Brief - Copy every record exactly, and keep the pictures out.
[Extracted entries — start]
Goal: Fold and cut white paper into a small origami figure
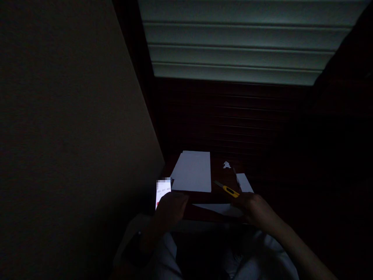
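Currently — right hand [248, 204] gripping yellow cutter [230, 191], blade [218, 184] forward-left | left hand [171, 208] overlapping phone [163, 194] — can't tell grip

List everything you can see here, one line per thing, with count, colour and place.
Cutter knife: 1, yellow, in the right hand, blade pointing forward-left
Paper stack: sheet count unclear, white, table's far left
Paper cut-out: 1, white, far right of the stack
Side paper: 1, white, beyond the right hand
Near paper: 1, white, table's near edge
Phone: 1, lit white screen, beside the left hand
Table: 1, dark reddish, under the papers
Slatted surface: 1, pale above, dark below, ahead
Wall: 1, grey-brown, left
Trousers: greyish, bottom
Left hand: 1, dim, near left
Right hand: 1, dim, near right
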`<action>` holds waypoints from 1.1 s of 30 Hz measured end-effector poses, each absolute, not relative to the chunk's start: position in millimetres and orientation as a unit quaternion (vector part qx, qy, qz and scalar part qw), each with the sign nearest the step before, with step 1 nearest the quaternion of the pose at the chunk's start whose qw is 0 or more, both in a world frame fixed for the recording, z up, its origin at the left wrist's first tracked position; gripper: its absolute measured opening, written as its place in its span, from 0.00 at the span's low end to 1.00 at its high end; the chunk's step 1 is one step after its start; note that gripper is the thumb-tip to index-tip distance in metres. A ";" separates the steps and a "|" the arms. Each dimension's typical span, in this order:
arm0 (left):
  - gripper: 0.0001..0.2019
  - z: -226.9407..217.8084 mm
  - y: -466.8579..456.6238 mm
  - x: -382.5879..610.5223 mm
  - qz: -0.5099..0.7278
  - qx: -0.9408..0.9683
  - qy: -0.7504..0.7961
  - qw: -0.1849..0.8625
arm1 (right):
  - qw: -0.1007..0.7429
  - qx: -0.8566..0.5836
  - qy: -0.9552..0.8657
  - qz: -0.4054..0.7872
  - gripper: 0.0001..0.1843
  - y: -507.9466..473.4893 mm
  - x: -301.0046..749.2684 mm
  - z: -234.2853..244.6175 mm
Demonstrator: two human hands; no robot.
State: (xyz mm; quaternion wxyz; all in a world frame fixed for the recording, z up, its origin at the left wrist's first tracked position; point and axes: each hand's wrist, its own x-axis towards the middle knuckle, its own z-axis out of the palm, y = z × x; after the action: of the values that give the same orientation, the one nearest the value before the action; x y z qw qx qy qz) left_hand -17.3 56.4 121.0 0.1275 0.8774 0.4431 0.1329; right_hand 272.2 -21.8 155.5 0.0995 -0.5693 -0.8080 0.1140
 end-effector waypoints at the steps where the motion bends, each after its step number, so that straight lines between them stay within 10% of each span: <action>1: 0.13 124.0 51.6 -11.0 0.172 0.874 0.437 0.122 | 0.091 -0.562 -0.814 0.114 0.16 -21.7 267.7 154.4; 5: 0.23 128.7 30.1 22.7 0.226 0.907 0.313 0.168 | 0.097 -0.533 -0.832 0.117 0.16 -22.0 244.9 149.8; 8: 0.10 124.1 24.0 38.7 0.177 0.913 0.281 0.236 | 0.114 -0.522 -0.834 0.137 0.14 -24.9 235.1 148.0; 16: 0.11 114.0 36.3 28.3 0.149 0.869 0.324 0.344 | 0.192 -0.542 -0.784 0.233 0.11 -26.2 259.7 148.4; 26: 0.17 59.7 55.5 39.4 0.462 0.405 0.453 0.646 | 0.590 -0.579 -0.393 0.403 0.28 3.2 279.5 80.4; 33: 0.18 19.0 33.5 68.5 0.485 0.287 0.387 0.730 | 0.558 -0.514 -0.284 0.586 0.28 5.6 224.3 13.5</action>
State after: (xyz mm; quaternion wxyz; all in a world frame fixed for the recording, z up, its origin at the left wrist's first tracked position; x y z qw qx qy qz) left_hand 68.5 33.5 19.0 0.7300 0.2867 0.3874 0.4847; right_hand 224.3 5.6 13.5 0.5584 -0.5143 -0.2838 0.5858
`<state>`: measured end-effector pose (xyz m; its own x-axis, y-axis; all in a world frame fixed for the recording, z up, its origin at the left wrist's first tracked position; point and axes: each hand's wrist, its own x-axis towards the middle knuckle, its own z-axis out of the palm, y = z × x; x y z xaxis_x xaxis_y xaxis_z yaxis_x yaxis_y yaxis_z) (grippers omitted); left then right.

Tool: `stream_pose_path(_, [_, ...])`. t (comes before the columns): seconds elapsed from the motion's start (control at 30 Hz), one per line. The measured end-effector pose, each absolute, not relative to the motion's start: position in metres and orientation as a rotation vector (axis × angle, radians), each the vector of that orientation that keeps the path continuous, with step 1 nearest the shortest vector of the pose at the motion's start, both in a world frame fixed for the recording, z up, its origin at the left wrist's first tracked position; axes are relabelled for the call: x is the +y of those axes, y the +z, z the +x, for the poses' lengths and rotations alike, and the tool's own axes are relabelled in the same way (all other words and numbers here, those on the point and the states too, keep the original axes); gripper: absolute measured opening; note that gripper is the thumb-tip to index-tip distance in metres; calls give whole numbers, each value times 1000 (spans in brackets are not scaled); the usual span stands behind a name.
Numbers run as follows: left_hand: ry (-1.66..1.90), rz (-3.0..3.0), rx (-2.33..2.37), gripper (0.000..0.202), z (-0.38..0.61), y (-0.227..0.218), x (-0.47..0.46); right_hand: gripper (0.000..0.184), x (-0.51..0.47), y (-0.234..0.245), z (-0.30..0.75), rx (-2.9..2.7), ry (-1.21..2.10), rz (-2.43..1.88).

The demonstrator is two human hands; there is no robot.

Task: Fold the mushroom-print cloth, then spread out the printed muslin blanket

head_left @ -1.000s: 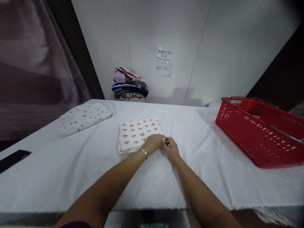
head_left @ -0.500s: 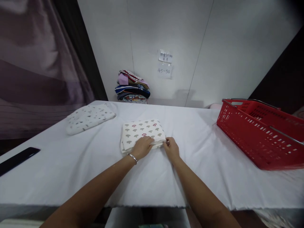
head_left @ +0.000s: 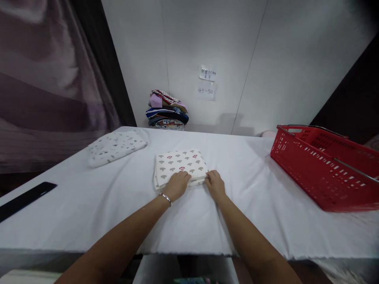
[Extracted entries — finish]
Task output -
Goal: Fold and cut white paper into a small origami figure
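Currently — right hand [248, 204] gripping yellow cutter [230, 191], blade [218, 184] forward-left | left hand [171, 208] overlapping phone [163, 194] — can't tell grip

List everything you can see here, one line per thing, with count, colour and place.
Cutter knife: 1, yellow, in the right hand, blade pointing forward-left
Paper stack: sheet count unclear, white, table's far left
Paper cut-out: 1, white, far right of the stack
Side paper: 1, white, beyond the right hand
Near paper: 1, white, table's near edge
Phone: 1, lit white screen, beside the left hand
Table: 1, dark reddish, under the papers
Slatted surface: 1, pale above, dark below, ahead
Wall: 1, grey-brown, left
Trousers: greyish, bottom
Left hand: 1, dim, near left
Right hand: 1, dim, near right
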`<action>` holds waypoints from 1.1 s of 30 Hz measured end-effector poses, each absolute, not relative to the chunk's start: position in millimetres and orientation as a unit quaternion (vector part qx, qy, qz and scalar part qw), each with the sign nearest the step before, with step 1 nearest the quaternion of the pose at the chunk's start whose qw is 0 or more, both in a world frame fixed for the recording, z up, its origin at the left wrist's first tracked position; gripper: its absolute measured opening, written as its place in its span, from 0.00 at the span's low end to 1.00 at its high end; the chunk's step 1 is one step after its start; note that gripper is the thumb-tip to index-tip distance in metres. A ";" separates the steps and a "|" the arms. Each dimension's typical span, in this order:
arm0 (left):
  - gripper: 0.0001..0.2019
  - z: -226.9407..217.8084 mm
  - y: -466.8579..456.6238 mm
  - x: -382.5879..610.5223 mm
  - qz: -0.5099..0.7278
  - qx: -0.9408..0.9683
  - qy: -0.7504..0.7961
  - qw: -0.1849..0.8625
arm1 (right):
  - qw: -0.1007..0.7429
  - qx: -0.8566..0.5836
  - qy: -0.9552..0.8657
  - qz: -0.4054..0.7872
  - gripper: 0.0001..0.1843
  - y: -507.9466..473.4893 mm
  - x: -301.0046..749.2684 mm
  - z: -234.2853..244.6175 mm
Demonstrator: two human hands; no robot.
State: (xyz mm; quaternion wxyz; all in a world frame fixed for the recording, z up, its origin at the left wrist's first tracked position; point and axes: each hand's wrist, its own x-axis towards the middle knuckle, its own z-axis out of the palm, y = z × x; after the action: of the values that give the same orientation, the one nearest the value before the action; x y z qw qx qy qz) left_hand -17.3 56.4 121.0 0.1275 0.8774 0.4431 0.1329; right_hand 272.2 -21.8 155.5 0.0995 -0.5693 -0.8080 0.1140
 end-effector waypoints at the steps where the motion bends, each after its step number, so that straight lines between them stay within 10% of each span: <action>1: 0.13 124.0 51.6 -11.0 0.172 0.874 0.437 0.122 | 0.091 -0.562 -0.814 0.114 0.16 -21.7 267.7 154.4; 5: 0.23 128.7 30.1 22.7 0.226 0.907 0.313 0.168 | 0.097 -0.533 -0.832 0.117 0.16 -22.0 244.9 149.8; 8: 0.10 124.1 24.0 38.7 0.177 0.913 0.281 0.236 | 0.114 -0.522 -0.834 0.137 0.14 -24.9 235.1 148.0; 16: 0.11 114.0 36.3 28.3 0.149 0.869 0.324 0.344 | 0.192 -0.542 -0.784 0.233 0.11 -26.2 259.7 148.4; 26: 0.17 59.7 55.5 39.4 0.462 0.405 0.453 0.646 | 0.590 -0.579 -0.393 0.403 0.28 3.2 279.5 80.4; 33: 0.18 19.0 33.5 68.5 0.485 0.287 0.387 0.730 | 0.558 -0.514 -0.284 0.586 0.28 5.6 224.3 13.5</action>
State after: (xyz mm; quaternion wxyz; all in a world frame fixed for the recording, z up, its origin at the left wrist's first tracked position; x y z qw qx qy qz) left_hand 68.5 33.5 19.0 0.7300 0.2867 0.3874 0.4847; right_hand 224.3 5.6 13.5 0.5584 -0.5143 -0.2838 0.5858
`<state>`: measured end-effector pose (xyz m; its own x-axis, y-axis; all in a world frame fixed for the recording, z up, its origin at the left wrist's first tracked position; point and axes: each hand's wrist, its own x-axis towards the middle knuckle, its own z-axis out of the palm, y = z × x; x y z xaxis_x xaxis_y xaxis_z yaxis_x yaxis_y yaxis_z) (grippers omitted); left then right.

Tool: `stream_pose_path(_, [_, ...])`. t (comes before the columns): seconds elapsed from the motion's start (control at 30 Hz), one per line. The measured end-effector pose, each absolute, not relative to the motion's start: position in metres and orientation as a rotation vector (axis × angle, radians), each the vector of that orientation that keeps the path continuous, with step 1 nearest the shortest vector of the pose at the motion's start, both in a world frame fixed for the recording, z up, its origin at the left wrist's first tracked position; axes are relabelled for the call: x is the +y of those axes, y the +z, z the +x, for the poses' lengths and rotations alike, and the tool's own axes are relabelled in the same way (all other words and numbers here, those on the point and the states too, keep the original axes); gripper: absolute measured opening; note that gripper is the thumb-tip to index-tip distance in metres; calls give whole numbers, each value times 1000 (spans in brackets are not scaled); the usual span stands behind a name.
Numbers run as follows: left_hand: ry (-1.66..1.90), rz (-3.0..3.0), rx (-2.33..2.37), gripper (0.000..0.202), z (-0.38..0.61), y (-0.227..0.218), x (-0.47..0.46); right_hand: gripper (0.000..0.184), x (-0.51..0.47), y (-0.234..0.245), z (-0.30..0.75), rx (-2.9..2.7), ry (-1.21..2.10), rz (-2.43..1.88).

The demonstrator is two human hands; there is no robot.

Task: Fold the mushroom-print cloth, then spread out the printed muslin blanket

head_left @ -1.000s: 
head_left @ -0.500s: 
head_left @ +0.000s: 

This exercise has been completed.